* _Task objective_
If a line of the material holds the string "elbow", please copy it.

* _Data_
○ ○ ○ ○
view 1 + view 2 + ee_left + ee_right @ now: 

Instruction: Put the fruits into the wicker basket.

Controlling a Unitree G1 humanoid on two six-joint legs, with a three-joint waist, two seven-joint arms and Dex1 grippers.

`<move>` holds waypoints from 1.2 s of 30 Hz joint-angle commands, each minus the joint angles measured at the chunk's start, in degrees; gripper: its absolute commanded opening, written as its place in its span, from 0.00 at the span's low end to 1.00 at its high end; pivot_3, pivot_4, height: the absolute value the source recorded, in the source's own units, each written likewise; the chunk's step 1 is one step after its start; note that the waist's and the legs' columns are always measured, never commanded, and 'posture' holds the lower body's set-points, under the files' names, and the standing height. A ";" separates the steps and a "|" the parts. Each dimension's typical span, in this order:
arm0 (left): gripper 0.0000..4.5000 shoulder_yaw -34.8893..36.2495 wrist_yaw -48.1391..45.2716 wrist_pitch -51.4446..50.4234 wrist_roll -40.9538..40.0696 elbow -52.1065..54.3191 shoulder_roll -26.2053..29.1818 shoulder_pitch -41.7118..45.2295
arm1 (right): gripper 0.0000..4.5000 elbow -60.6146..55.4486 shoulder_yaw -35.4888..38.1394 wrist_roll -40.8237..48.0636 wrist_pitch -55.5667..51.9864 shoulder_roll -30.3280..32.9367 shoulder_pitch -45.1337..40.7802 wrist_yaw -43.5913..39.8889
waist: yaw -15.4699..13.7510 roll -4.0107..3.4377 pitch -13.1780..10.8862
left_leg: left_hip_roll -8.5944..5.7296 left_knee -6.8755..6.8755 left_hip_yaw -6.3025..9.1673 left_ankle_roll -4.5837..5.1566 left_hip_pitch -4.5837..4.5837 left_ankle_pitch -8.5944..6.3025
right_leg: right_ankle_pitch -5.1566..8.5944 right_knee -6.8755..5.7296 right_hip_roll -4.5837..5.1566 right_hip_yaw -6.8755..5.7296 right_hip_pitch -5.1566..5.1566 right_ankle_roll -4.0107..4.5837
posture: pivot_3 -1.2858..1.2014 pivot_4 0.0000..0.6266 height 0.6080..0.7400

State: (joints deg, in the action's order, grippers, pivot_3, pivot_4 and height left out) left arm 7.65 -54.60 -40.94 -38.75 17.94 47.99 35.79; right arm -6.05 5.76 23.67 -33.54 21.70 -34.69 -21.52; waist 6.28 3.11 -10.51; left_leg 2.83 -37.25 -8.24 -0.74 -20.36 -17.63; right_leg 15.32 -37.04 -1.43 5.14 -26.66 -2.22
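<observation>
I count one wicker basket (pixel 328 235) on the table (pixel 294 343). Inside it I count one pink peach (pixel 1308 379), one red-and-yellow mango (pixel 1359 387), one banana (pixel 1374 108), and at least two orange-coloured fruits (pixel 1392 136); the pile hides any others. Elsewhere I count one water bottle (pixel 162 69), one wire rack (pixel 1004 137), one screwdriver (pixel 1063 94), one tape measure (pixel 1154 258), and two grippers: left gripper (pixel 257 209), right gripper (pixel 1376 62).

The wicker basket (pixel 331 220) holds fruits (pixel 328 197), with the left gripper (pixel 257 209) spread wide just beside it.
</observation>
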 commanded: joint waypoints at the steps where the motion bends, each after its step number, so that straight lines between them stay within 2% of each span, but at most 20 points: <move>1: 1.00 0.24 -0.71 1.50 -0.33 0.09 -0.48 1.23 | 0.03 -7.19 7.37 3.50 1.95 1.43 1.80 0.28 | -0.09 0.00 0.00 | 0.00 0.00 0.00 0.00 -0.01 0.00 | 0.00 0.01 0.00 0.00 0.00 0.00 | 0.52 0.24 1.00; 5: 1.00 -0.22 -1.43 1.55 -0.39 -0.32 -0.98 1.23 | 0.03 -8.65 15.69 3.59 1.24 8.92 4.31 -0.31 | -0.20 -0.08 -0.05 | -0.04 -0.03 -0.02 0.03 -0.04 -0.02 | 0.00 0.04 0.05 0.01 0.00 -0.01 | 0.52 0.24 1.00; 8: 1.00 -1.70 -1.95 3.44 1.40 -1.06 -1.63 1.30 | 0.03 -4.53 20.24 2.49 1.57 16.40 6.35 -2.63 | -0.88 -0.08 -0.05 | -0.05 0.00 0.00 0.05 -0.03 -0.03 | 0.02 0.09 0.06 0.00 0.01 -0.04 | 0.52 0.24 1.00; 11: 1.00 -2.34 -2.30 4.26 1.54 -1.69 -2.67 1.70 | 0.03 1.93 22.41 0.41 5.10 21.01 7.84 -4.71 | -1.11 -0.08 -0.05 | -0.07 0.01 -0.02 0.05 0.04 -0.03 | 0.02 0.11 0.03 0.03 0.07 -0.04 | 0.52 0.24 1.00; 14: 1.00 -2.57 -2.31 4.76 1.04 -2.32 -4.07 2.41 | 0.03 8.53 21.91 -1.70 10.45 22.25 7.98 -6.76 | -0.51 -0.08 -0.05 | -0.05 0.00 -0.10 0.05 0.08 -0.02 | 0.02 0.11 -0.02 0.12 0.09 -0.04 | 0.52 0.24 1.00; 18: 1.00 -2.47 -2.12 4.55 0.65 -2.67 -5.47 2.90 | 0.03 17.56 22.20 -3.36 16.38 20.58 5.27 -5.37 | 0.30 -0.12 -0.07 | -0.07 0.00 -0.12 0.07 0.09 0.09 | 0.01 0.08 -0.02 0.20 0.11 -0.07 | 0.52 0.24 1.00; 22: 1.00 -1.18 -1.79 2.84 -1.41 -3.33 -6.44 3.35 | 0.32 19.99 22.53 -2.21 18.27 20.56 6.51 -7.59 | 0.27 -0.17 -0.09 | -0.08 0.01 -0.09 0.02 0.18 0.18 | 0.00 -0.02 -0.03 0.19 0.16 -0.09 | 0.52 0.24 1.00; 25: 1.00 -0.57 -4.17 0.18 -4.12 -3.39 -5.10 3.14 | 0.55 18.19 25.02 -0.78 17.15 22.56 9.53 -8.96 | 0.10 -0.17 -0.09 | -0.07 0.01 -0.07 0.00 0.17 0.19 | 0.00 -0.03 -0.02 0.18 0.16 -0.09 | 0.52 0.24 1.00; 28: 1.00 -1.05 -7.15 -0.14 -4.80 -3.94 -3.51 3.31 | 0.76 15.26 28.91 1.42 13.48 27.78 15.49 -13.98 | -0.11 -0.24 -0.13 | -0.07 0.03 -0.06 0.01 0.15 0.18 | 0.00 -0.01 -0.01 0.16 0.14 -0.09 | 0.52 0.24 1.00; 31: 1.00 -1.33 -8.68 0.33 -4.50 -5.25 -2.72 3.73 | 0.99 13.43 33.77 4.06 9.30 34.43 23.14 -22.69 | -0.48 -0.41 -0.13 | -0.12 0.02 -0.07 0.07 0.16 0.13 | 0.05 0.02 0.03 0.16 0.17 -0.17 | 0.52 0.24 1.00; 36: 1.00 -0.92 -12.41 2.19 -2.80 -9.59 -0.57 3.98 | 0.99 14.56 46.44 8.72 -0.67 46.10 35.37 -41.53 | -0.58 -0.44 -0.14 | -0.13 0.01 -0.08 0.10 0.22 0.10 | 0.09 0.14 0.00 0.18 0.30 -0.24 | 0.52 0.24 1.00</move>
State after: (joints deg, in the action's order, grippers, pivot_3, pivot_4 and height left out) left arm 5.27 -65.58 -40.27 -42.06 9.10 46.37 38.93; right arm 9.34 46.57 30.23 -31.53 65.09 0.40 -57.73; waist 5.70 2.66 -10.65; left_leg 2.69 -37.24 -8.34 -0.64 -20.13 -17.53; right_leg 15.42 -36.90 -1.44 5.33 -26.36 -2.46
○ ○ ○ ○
* _Response to the exercise_
arm0 (left): gripper 0.0000..4.5000 shoulder_yaw -34.8893..36.2495 wrist_yaw -48.1391..45.2716 wrist_pitch -51.4446..50.4234 wrist_roll -40.9538..40.0696 elbow -52.1065..54.3191 shoulder_roll -26.2053..29.1818 shoulder_pitch -41.7118..45.2295
arm1 (right): gripper 0.0000..4.5000 elbow -60.6146..55.4486 shoulder_yaw -35.4888..38.1394 wrist_roll -40.8237..48.0636 wrist_pitch -55.5667..51.9864 shoulder_roll -30.3280..32.9367 shoulder_pitch -45.1337..40.7802 wrist_yaw -43.5913..39.8889

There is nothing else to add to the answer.